A/B side VIBES. Greatest Hits from ‘80s & ‘90s
INTERNATIONAL FESTIVAL PREMIERE
Bloody Morning
血色清晨 (Xue Si Qing Chen)
China, 1992, 94’, Mandarin
Restored 2023
Directed by: Li Shaohong
Screenplay: Li Shaohong, Xiao Mao, based on the novella by Gabriel Garcia Marquez
Photography (color): Zeng Nianping
Editing: Zhou Xinxia
Music: Meng Weidong
Sound: Wu Ling
Producers: Tian Yuping, Li Xiaogeng
Production Company: Beijing Film Studio
Cast: Zhaohui (Li Pingwa), Hu Yajie (Li Mingguang), Lu Hui (Li Hongxing), Kong Lin (Li Gouwa), Wang Quanwang, Xie Yan, Zhao Jun
Date of First Release in the Territory: June 27th, 1992
The adaptation of Gabriel Garcia Marquez’s short story Chronicle of a Death Foretold was a somewhat risky project for the young Li Shaohong, one of the Fifth Generation of filmmakers who graduated in 1982 from the Beijing Film Academy, which reopened at the end of the Cultural Revolution. Her classmates had already made a name for themselves with films that explored China’s past – such as the early works by Chen Kaige and Zhang Yimou – or contemporary urban society, with, for example, Huang Jianxin’s films, implicitly criticising both the dark, feudal mentality of the past as well as the rigidity of the socialist system. Li Shaohong chose to delve into rural China, struggling to keep up with the political and social changes of those crucial years of economic reforms ushered in by Deng Xiaoping, where modern state law was ignored in favour of tribal law, and where ignorance and traditional mentality still prevailed. But it was a successful challenge, as the film quickly became the subject of heated debate in cultural circles, picking up several awards both in China and abroad, including the Golden Balloon at the 1992 Nantes Film Festival.

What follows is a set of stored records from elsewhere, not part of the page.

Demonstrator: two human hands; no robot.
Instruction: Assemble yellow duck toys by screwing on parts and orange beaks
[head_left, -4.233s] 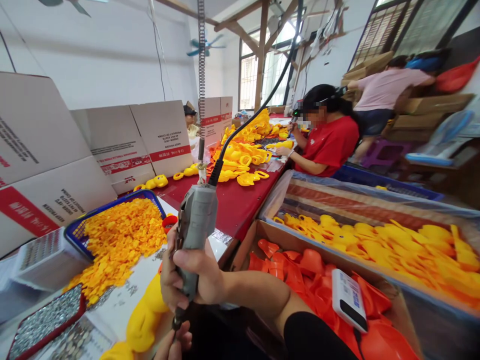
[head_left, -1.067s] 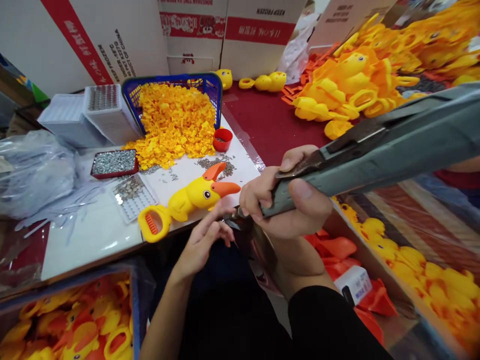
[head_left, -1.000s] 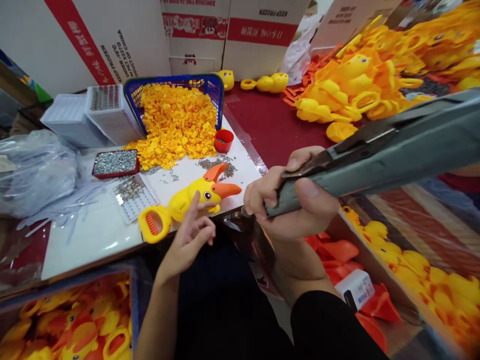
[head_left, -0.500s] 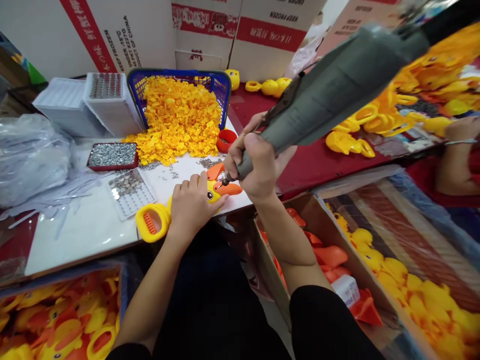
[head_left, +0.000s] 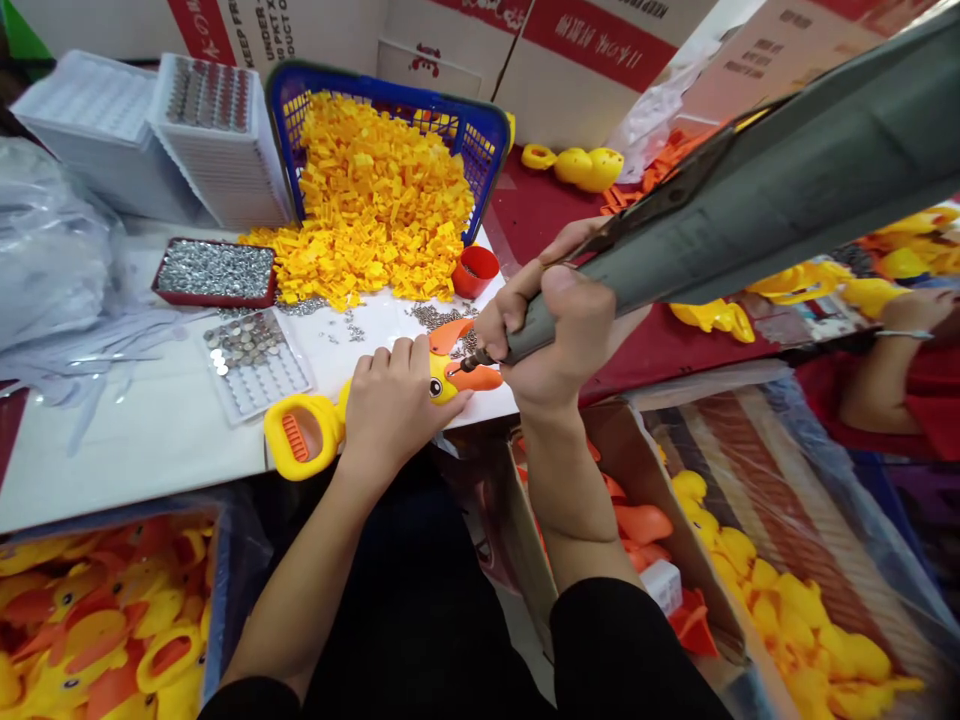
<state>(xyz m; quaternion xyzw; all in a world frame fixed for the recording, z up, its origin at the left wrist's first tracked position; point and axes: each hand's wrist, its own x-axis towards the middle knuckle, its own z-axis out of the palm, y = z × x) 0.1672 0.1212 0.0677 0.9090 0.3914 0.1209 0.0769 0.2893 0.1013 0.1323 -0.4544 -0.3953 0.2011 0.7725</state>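
Observation:
A yellow duck toy with an orange beak and a ring handle lies at the near edge of the white board. My left hand presses down on the duck's body, fingers curled over it beside the eye. My right hand is wrapped around a grey powered screwdriver. Its bit tip touches the duck's head at the base of the orange beak.
A blue basket spills small yellow parts. A red tray of screws, a white screw grid and a small red cup sit behind the duck. Boxes of duck parts stand right and lower left. Another person's arm shows at right.
My left hand moved from the air onto the duck and holds it down. My right hand swung the screwdriver forward and brought its tip to the duck's head.

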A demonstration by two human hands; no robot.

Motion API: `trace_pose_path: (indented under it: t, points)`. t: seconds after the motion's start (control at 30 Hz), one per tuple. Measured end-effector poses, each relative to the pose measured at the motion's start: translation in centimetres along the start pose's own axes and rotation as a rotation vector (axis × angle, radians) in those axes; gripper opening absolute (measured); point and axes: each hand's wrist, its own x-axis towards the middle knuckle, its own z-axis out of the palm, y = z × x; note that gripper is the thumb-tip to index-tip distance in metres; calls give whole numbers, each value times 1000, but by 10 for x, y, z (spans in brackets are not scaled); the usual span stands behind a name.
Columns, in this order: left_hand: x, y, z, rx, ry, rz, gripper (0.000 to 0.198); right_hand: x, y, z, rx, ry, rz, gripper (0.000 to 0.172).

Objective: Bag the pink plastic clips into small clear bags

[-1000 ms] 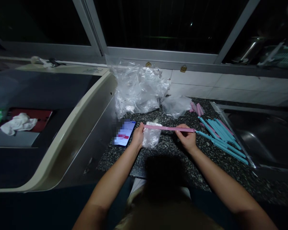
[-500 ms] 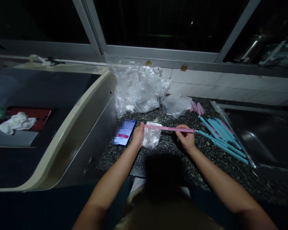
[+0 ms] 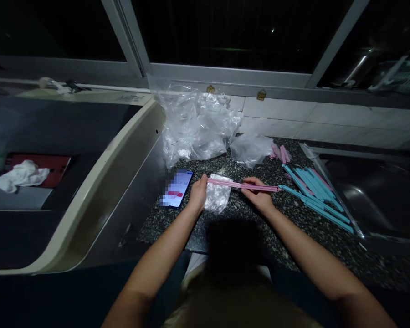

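Note:
A long, thin pink plastic strip [image 3: 264,187] with a joint near its middle stretches level between my hands above the dark speckled counter [image 3: 237,209]. My left hand [image 3: 198,196] is closed on its left end. My right hand [image 3: 259,199] pinches it just right of the joint, thumb in front. Beneath its left half lies a small clear plastic packet [image 3: 216,201]. Past the strip's right end is a spread of light-blue strips [image 3: 316,189], a few pink ones among them.
A lit phone [image 3: 177,189] lies left of my left hand, beside a cream-edged machine [image 3: 104,166]. Crumpled clear bags [image 3: 201,120] are heaped at the back. Short pink pieces [image 3: 283,155] lie behind the blue strips. A metal sink [image 3: 372,191] is at the right.
My right hand has slid left along the pink strip, from near its right end to beside the joint. The left hand still grips the left end, shifted slightly right.

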Motion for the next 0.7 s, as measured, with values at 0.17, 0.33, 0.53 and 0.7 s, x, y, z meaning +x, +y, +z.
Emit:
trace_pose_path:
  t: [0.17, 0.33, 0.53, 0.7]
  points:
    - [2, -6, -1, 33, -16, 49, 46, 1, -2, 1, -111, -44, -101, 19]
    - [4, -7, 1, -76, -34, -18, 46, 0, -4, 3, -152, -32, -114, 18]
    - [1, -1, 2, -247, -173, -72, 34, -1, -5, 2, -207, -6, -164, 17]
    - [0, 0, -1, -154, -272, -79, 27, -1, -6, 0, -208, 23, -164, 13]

Garcia Marquez’s story was already well-known and had already been adapted for the screen by Francesco Rosi in 1987. Although it tells the story of a murder, the heart of the tale is not the investigation of the motives behind the crime in order to identify those responsible, but rather the exploration of the collective responsibility of a community that knew what was going to happen and did nothing to prevent it. Like the book, the film is not a thriller; the story is clear from the start, a man is murdered in front of an entire village, and two brothers immediately declare that they killed him to avenge the honour of the family: after her wedding night, the sister of the two men had been disowned by her husband when he discovered that she was not a virgin. A magistrate arrives in the village – a remote place impoverished by centuries of hardship – and begins investigating the murder, which in the film is reconstructed through flashbacks. All the witnesses – basically, the entire village – are methodically interrogated by the magistrate. Each has a different and apparently valid motivation for not having either stopped the two brothers – who had announced their intention to avenge their sister’s honour – or alerted the victim to give him time to flee or at least be ready to defend himself.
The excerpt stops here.